Micro, piccole e medie imprese, nonché professionisti, aventi la sede principale o almeno un’unità locale ubicate nei territori interessati ed operanti nei settori di attività ammissibili, ai sensi della DGR 643/2014, classificati ”Turismo, commercio e cultura”.

Territori ammissibili

  • Centri storici dei comuni toscani, ovvero le zone territoriali omogenee individuate dalla lettera “A” dell’ art. 2, comma 1, del decreto interministeriale 2 aprile 1968 n. 1444 e zone equipollenti individuate dagli strumenti urbanistici comunali. A tale proposito il DM riporta: A) le parti del territorio interessate da  agglomerati  urbani  che rivestono  carattere  storico,  artistico  o  di  particolare  pregio ambientale o da porzioni di essi, comprese le aree  circostanti,  che possono considerarsi  parte  integrante,  per  tali  caratteristiche, degli agglomerati stessi;
  • Comuni termali, ovvero i comuni per i quali è stata rilasciata concessione ai sensi degli art. 14-15 e 26 della L.R. 38/2004, il cui elenco, tenuto dalla Regione Toscana ai sensi dell’art. 6 comma 1 lett. a) della della medesima legge (allegato B);
  • Comuni che, nel periodo dal 21/03/2021 al 17/04/2021, con apposita ordinanza , sono stati classificati “zona rossa” (allegato B).
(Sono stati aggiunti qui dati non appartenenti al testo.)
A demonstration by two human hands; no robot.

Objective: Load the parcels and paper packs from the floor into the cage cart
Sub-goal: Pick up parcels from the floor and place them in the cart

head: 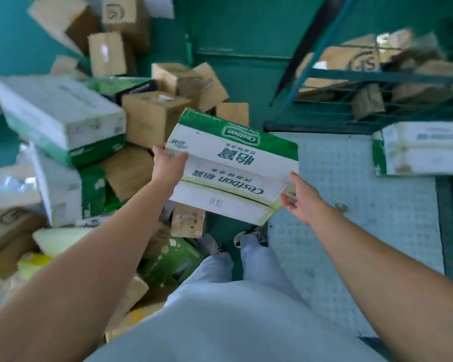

Saranno escluse le imprese che hanno già partecipato ai bandi della Regione Toscana, per le imprese di seguito indicate, emanati o di prossima emanazione per “ristorare ” parzialmente la riduzione di fatturato subita a causa della pandemia da Covid-19:

  • Imprese turistiche localizzate nei comprensori sciistici;
  • Imprese esercenti trasporto turistico di persone mediante autobus coperti;
  • Imprese operanti nel settore delle discoteche;
  • Imprese operanti nel settore dei matrimoni e degli eventi privati;
  • Imprese che gestiscono parchi tematici, acquari, parchi geologici e giardini zoologici”;
  • Imprese esercenti attività di gestione di stabilimenti termali”;
  • Imprese esercenti attività di supporto per allestimento fiere, convegni, eventi.

 

Agevolazioni 

Il contributo è riconosciuto a condizione che l’ammontare del fatturato e dei corrispettivi dal 1 gennaio 2020 al 31 dicembre 2020 (in seguito “2° periodo”) sia inferiore di almeno il 30% rispetto all’ammontare del fatturato e dei corrispettivi realizzati nel periodo dal 1 gennaio 2019 al 31 dicembre 2019 (in seguito “1° periodo”). Per le imprese/professionisti che hanno avviato l’attività nel corso del 1° periodo,

 la verifica della suddetta riduzione di fatturato/corrispettivi si effettua confrontando i mesi di operatività nel suddetto periodo con gli stessi mesi nel 2° periodo; qualora l’attività non sia iniziata in coincidenza con l’inizio del mese, il mese sarà computato per intero se la data di inizio cade tra l’1 ed il 15 mentre non sarà computato se l’attività è iniziata dal giorno 16 in poi. 

Per le imprese/professionisti che, invece, hanno avviato l’attività nel 2° periodo, non è richiesto il requisito della riduzione del fatturato/corrispettivi ed il contributo riconosciuto sarà pari ad Euro 1.000,00. Per “avvio dell’attività” si intende la data di emissione della prima fattura o del primo corrispettivo.  L’aiuto è concesso nella forma di contributo a fondo perduto ed è pari ad Euro 2.500,00 euro. Il contributo può essere cumulato con eventuali aiuti già ricevuti a valere su precedenti bandi “ristori” della Regione Toscana, fino alla concorrenza della riduzione in termini assoluti del fatturato dichiarato. In questo caso i beneficiari saranno collocati in fondo alla graduatoria.